As an experienced and innovative DevOps engineer, I specialize in working with various cloud technologies to streamline and optimize development processes for AI projects in automotive area. My passion for cutting-edge technology and continuous improvement drives my ability to deliver great results in the rapidly evolving tech landscape. Outside of work, I find balance in pursuing my hobbies, which include honing my skills in archery and indulging my love for vintage motorcycles. This blend of interests allows me to approach complex challenges with creativity and precision.
DevOps engineers have a diverse and unique skill set and the profile of the DevOps engineer is evolving. I asked Tomasz Ćwięk who is a DevOps Engineer at Grape Up to explain in more detail what it's like to be in that role.

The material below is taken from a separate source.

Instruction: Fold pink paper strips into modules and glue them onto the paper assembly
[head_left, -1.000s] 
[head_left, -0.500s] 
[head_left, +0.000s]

Since a DevOps Engineer is a person who operates in a wider IT area than a programmer or an operator, it is easier for him to see the “bigger picture”. Thanks to this, it is easier for him to predict the potential problems faster and determine in advance whether an idea is going in the right direction.
If a given solution requires a test or a proof of concept (PoC), a DevOps engineer is able to quickly and effectively run without involving more people. Then, using knowledge and appropriate tools, such as the CI/CD pipeline, monitoring, metrics, they can immediately draw conclusions, and save many hours or even days of work of the rest of the team.
Well, I used to work as a developer. Then one day, I felt that my work has slowly become “not-so-exciting” (not to call it boring) and monotonous. I felt the urge to change something back then. Now, the variety of tasks and problems that I encounter and have to deal with on a daily basis makes my day so much more exciting. Personally, I think that becoming a DevOps engineer is perfect for people who are good problem solvers. Additional experience as a system administrator and a programmer, is a nice to have.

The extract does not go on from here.